__Activity__: With the pictures removed, write out the full listing below exactly.
--------------------
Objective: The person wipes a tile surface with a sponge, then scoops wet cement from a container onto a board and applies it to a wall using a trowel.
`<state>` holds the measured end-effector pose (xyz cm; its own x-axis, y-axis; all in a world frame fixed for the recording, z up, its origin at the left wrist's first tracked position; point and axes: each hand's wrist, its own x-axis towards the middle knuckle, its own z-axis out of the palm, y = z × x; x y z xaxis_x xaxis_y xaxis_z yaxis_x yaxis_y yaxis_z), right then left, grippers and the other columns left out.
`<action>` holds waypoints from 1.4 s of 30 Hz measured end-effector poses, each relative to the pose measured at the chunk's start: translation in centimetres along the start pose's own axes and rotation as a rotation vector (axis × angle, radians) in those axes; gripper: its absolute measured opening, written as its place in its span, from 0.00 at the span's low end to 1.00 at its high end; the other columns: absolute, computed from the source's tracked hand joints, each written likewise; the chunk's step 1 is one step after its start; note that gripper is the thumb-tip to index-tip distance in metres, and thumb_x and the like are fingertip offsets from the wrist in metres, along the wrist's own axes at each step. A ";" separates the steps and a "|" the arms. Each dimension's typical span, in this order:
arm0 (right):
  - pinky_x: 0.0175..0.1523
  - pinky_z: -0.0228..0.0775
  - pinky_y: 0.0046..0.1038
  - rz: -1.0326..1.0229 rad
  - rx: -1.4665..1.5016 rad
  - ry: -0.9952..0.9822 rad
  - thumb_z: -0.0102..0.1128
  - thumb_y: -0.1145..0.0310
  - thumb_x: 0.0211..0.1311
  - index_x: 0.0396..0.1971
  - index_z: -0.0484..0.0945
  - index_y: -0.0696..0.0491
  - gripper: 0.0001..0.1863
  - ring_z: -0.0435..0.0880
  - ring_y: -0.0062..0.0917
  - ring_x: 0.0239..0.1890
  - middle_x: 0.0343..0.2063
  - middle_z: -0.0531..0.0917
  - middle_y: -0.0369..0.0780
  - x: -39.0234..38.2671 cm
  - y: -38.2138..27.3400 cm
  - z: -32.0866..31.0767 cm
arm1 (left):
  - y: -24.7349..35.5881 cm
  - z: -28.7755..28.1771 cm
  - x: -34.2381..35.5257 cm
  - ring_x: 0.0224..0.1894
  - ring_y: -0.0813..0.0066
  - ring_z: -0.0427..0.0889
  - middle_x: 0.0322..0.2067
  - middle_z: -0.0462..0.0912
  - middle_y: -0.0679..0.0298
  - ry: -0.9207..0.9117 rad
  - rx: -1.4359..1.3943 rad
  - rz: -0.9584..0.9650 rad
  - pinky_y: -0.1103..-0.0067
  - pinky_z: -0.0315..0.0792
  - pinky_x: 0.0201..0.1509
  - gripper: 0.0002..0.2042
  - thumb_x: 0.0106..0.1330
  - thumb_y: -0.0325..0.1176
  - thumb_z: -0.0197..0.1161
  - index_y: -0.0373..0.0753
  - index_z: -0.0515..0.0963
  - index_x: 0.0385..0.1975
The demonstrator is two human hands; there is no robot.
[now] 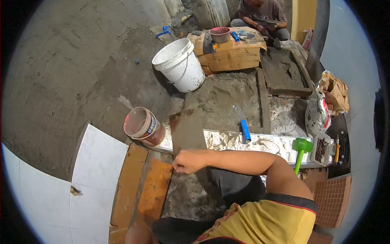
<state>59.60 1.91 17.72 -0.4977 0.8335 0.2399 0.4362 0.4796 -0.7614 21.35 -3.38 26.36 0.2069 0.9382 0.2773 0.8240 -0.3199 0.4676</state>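
Grey slab [187, 134], orange board [154, 189], right hand [189, 161] beside both

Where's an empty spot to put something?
Smeary but free: the ledge between blue tube and green mallet. Also floor between orange board and dark trousers. Crowded: around mallet and tub, and the box top with bowl.

The right arm [239, 160] bends at the elbow, forearm crossing leftward; fingers [179, 166] curled.
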 end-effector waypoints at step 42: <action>0.33 0.78 0.38 1.395 -0.265 0.215 0.62 0.57 0.50 0.30 0.80 0.62 0.20 0.87 0.38 0.29 0.27 0.85 0.51 -21.0 16.5 -13.7 | -1.7 17.2 7.7 0.53 0.48 0.76 0.50 0.79 0.49 -0.783 0.054 0.208 0.63 0.69 0.58 0.19 0.70 0.40 0.55 0.36 0.74 0.55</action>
<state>87.57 -3.93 8.36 0.5553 0.6702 -0.4924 0.6007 -0.7327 -0.3199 30.67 6.63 13.23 0.6508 0.6872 -0.3230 0.7486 -0.5096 0.4242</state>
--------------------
__Output below__:
Objective: The person wipes a tile surface with a sponge, then scoops wet cement from a container onto a board and applies it to a wall using a trowel.
`<state>` holds the measured end-effector pose (xyz cm; its own x-axis, y-axis; all in a world frame fixed for the recording, z up, its origin at the left wrist's first tracked position; point and axes: each hand's wrist, its own x-axis towards the middle knuckle, its own z-axis out of the palm, y = z × x; x y z xaxis_x xaxis_y xaxis_z yaxis_x yaxis_y yaxis_z), right then left, grippers and the other columns left out.
`<action>` holds waypoints from 1.4 s of 30 Hz measured end-effector poses, each relative to the pose measured at the chunk's start: translation in centimetres along the start pose's own axes and rotation as a rotation vector (axis × angle, radians) in those axes; gripper: its absolute measured opening, written as its place in its span, from 0.00 at the span's low end to 1.00 at its high end; the other columns: absolute, computed from the source's tracked hand joints, each written likewise; the chunk's step 1 is one step after its start; note that gripper is the thumb-tip to index-tip distance in metres, and thumb_x and the like are fingertip offsets from the wrist in metres, along the wrist's own axes at each step. A ";" separates the steps and a "|" the arms. Each dimension's typical span, in this order:
arm0 (right):
  - pinky_x: 0.0175..0.1523
  - pinky_z: -0.0228..0.0775
  - pinky_y: 0.0046..0.1038
  - rz: -1.0326..1.0229 rad
  - rx: -1.4665..1.5016 rad
  - ry: -0.9952..0.9822 rad
  - thumb_z: -0.0102..0.1128
  - thumb_y: -0.1145..0.0310
  - thumb_x: 0.0211..0.1311
  - index_x: 0.0396..0.1971
  - index_z: -0.0484..0.0945
  - index_y: -0.0696..0.0491
  - gripper: 0.0001..0.1863
  - ring_z: -0.0435..0.0880
  - ring_y: -0.0062..0.0917
  - ring_x: 0.0239..0.1890
  - middle_x: 0.0343..0.2063
  - middle_z: -0.0531..0.0917
  - middle_y: -0.0369..0.0780
  - x: -39.0234..38.2671 cm
  - y: -38.2138..27.3400 cm
  - z: -32.0866..31.0767 cm
arm1 (left):
  - y: -24.7349..35.5881 cm
  - z: -28.7755..28.1771 cm
  - x: -34.2381..35.5257 cm
  - ring_x: 0.0224..0.1894
  - ring_y: -0.0813..0.0066
  - ring_z: -0.0427..0.0889
  - middle_x: 0.0322..0.2067
  - middle_z: -0.0462..0.0912
  - middle_y: -0.0679..0.0298
  - ry: -0.9207..0.9117 rad
  - rx: -1.4359..1.3943 rad
  - rz: -0.9584..0.9650 rad
  - pinky_y: -0.1103..-0.0067
  - pinky_z: -0.0315..0.0792
  - pinky_x: 0.0201..0.1509
  - gripper: 0.0002..0.2042
  - thumb_x: 0.0106..0.1330
  - thumb_y: -0.0325..0.1176
  - thumb_z: -0.0197..0.1161
  - index_y: -0.0373..0.0753
  - index_z: -0.0515..0.0963
  - index_x: 0.0385..0.1975
The demonstrator is two human hands; there is no robot.
[now] 
<state>59.60 1.91 17.72 -0.4977 0.8335 0.2399 0.4362 0.4796 -0.7614 21.35 -3.38 26.36 0.2069 0.9382 0.2773 0.8240 -0.3199 0.4676</state>
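Grey slab [187, 134], orange board [154, 189], right hand [189, 161] beside both

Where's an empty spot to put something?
Smeary but free: the ledge between blue tube and green mallet. Also floor between orange board and dark trousers. Crowded: around mallet and tub, and the box top with bowl.

The right arm [239, 160] bends at the elbow, forearm crossing leftward; fingers [179, 166] curled.
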 end-effector waypoints at step 42: <action>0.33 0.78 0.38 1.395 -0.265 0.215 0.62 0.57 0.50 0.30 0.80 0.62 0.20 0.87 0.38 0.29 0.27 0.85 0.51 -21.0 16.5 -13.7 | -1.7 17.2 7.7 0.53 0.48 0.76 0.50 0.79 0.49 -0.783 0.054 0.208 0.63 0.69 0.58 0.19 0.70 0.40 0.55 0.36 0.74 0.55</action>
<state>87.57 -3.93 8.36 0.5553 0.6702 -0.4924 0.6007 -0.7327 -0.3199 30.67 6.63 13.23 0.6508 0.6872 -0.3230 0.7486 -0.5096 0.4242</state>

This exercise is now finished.